— PROBLEM REQUIREMENTS —
Using the records provided below, locate and copy each line that contains the word "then".

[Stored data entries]
========
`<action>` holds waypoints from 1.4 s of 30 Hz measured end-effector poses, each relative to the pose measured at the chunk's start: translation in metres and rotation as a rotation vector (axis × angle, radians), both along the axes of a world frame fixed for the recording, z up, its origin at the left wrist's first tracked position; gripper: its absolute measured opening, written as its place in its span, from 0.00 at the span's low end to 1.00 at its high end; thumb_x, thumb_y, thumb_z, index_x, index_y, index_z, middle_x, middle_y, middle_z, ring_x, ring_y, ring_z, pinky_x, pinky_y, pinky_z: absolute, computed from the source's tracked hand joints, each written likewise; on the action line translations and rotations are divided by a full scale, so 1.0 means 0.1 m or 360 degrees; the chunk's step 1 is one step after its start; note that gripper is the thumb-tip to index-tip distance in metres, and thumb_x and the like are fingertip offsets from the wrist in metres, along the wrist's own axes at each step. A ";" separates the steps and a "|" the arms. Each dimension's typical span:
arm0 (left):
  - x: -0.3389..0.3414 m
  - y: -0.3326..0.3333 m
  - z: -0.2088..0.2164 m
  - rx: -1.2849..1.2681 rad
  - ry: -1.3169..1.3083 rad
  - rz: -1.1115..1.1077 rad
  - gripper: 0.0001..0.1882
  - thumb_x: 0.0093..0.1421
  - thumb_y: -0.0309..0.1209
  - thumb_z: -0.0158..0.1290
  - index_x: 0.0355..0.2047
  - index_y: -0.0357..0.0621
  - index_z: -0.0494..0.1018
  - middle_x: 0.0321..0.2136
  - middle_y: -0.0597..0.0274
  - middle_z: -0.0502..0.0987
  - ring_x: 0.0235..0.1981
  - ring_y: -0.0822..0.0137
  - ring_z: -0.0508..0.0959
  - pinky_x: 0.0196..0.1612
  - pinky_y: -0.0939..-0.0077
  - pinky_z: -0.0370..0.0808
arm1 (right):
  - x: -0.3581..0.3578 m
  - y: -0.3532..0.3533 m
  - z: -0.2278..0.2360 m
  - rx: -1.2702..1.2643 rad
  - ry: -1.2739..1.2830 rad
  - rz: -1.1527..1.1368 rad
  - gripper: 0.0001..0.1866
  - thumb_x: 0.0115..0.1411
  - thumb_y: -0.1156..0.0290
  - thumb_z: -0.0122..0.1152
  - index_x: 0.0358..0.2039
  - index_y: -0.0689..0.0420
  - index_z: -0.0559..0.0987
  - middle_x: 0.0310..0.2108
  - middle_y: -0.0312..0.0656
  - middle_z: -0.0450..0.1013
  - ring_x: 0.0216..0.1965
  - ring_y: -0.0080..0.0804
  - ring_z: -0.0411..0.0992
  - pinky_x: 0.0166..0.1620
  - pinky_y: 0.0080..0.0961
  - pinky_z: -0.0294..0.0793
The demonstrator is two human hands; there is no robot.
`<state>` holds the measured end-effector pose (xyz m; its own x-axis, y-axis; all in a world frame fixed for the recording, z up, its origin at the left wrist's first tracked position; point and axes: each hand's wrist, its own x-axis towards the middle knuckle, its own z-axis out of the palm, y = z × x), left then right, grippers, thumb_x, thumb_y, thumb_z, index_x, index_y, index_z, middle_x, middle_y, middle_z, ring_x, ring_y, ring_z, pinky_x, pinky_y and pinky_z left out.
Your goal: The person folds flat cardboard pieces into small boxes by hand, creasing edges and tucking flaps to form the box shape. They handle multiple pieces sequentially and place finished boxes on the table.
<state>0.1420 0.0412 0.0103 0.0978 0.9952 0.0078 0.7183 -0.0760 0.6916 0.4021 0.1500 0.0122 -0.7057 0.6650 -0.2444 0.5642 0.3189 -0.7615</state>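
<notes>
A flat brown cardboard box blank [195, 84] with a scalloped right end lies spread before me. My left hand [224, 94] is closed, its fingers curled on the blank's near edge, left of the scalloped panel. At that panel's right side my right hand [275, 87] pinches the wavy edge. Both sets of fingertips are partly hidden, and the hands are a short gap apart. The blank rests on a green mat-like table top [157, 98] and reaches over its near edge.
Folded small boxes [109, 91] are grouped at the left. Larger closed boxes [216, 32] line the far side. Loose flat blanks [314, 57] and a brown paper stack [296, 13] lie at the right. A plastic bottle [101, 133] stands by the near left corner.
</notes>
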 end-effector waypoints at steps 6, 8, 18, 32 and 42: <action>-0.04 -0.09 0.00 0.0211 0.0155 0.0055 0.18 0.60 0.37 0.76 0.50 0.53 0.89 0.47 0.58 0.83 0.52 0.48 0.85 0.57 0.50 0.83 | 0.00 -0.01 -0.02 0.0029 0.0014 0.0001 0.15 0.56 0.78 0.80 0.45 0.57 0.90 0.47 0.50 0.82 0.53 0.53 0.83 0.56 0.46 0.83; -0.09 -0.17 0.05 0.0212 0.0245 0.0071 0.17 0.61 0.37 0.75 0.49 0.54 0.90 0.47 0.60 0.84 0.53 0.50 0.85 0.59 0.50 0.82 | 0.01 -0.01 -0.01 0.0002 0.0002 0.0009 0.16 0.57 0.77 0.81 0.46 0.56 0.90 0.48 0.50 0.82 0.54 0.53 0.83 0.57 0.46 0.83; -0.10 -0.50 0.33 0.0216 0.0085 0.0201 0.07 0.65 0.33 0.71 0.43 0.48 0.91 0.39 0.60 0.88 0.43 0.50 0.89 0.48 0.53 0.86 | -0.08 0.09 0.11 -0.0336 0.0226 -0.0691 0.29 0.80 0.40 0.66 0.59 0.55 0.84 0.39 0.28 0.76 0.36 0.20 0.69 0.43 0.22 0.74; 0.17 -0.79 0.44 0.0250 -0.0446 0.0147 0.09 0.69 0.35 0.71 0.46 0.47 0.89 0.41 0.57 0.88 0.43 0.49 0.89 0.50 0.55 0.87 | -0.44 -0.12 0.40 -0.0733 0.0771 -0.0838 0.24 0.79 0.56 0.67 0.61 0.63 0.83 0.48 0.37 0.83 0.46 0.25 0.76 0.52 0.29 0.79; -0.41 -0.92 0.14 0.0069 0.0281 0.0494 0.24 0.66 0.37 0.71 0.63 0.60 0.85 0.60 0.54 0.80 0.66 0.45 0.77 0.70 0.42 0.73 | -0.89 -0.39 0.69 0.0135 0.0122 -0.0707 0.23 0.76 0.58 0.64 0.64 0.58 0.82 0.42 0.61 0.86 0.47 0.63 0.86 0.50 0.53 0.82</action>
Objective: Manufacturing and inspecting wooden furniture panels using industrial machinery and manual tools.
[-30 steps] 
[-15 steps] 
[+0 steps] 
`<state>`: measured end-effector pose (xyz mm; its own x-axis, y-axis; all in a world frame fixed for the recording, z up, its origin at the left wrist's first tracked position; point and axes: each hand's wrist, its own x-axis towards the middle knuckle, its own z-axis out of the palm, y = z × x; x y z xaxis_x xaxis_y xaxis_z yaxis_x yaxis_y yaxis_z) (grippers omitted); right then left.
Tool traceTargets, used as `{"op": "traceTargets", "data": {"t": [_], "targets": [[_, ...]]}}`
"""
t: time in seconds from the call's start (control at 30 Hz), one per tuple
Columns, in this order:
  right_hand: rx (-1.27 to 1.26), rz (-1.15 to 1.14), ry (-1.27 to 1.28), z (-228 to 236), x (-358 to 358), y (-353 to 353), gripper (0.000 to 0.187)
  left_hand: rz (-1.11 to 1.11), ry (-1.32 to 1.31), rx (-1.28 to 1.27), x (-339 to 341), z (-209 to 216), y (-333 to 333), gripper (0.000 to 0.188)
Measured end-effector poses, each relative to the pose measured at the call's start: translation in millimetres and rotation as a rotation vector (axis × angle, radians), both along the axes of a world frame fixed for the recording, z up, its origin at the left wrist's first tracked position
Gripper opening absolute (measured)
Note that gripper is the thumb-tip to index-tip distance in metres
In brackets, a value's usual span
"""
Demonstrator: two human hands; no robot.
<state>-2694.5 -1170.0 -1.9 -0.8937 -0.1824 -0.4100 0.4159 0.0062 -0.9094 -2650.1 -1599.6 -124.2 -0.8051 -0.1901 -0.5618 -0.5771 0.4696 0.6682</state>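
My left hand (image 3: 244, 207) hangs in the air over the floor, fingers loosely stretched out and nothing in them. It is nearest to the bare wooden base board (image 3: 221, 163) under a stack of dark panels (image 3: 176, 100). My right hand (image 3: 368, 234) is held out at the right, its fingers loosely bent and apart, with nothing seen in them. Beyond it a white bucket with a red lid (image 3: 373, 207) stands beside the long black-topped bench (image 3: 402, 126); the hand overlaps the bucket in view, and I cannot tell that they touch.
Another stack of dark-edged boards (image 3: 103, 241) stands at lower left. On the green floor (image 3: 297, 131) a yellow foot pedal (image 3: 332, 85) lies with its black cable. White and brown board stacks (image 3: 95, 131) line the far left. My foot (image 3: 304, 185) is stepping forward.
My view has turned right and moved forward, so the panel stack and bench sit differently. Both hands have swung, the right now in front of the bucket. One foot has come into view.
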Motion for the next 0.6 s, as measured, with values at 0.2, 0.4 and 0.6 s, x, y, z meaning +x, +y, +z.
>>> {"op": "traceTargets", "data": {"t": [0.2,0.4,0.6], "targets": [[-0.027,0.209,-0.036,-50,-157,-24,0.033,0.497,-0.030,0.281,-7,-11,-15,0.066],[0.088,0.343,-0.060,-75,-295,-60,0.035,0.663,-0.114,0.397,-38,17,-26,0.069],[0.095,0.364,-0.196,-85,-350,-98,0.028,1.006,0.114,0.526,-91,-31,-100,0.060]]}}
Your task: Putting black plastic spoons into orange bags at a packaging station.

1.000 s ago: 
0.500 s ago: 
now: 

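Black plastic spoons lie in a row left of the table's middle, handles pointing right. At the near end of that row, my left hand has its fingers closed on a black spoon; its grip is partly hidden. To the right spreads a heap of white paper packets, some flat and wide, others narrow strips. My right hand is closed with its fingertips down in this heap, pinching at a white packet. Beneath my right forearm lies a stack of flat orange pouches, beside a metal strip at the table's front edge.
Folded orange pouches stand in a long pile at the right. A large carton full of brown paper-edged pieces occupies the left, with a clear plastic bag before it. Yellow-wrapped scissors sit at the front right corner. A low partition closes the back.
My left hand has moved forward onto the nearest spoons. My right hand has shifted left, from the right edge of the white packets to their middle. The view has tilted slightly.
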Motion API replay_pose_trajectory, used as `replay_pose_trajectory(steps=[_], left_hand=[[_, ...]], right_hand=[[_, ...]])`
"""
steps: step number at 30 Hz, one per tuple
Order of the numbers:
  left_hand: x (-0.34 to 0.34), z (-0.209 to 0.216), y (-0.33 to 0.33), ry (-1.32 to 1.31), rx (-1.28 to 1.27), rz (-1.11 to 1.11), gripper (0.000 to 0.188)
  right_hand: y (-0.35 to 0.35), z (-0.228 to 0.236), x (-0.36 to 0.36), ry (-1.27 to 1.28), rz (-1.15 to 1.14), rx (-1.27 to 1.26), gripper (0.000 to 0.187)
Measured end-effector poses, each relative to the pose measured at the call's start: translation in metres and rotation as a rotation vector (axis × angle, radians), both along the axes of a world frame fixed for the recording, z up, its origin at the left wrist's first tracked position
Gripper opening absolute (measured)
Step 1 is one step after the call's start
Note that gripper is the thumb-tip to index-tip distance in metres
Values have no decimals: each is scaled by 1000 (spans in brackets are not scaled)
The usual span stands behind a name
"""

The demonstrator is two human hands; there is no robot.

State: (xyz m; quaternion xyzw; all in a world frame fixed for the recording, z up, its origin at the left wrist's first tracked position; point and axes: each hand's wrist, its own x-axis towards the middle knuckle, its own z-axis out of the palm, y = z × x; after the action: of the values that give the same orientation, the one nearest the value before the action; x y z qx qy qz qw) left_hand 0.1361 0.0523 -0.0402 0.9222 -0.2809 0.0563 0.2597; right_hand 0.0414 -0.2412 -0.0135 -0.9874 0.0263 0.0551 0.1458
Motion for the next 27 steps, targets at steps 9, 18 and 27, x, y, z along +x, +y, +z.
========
— OUTPUT OF THE EXERCISE —
`<state>` holds the measured end-effector pose (xyz m; its own x-axis, y-axis; all in a world frame fixed for the recording, z up, its origin at the left wrist's first tracked position; point and axes: each hand's wrist, its own x-axis towards the middle knuckle, its own z-axis out of the palm, y = z × x), left then right, grippers, thumb_x, thumb_y, thumb_z, index_x, index_y, index_z, middle_x, middle_y, middle_z, ring_x, ring_y, ring_z, pinky_x, pinky_y and pinky_z left out.
`<state>`: measured end-effector pose (xyz mm; its own x-axis, y-axis; all in a world frame fixed for the recording, z up, its origin at the left wrist's first tracked position; point and axes: each hand's wrist, its own x-axis towards the middle knuckle, its own z-axis out of the palm, y = z × x; x y z xaxis_x xaxis_y xaxis_z yaxis_x yaxis_y yaxis_z) (grippers omitted); right then left.

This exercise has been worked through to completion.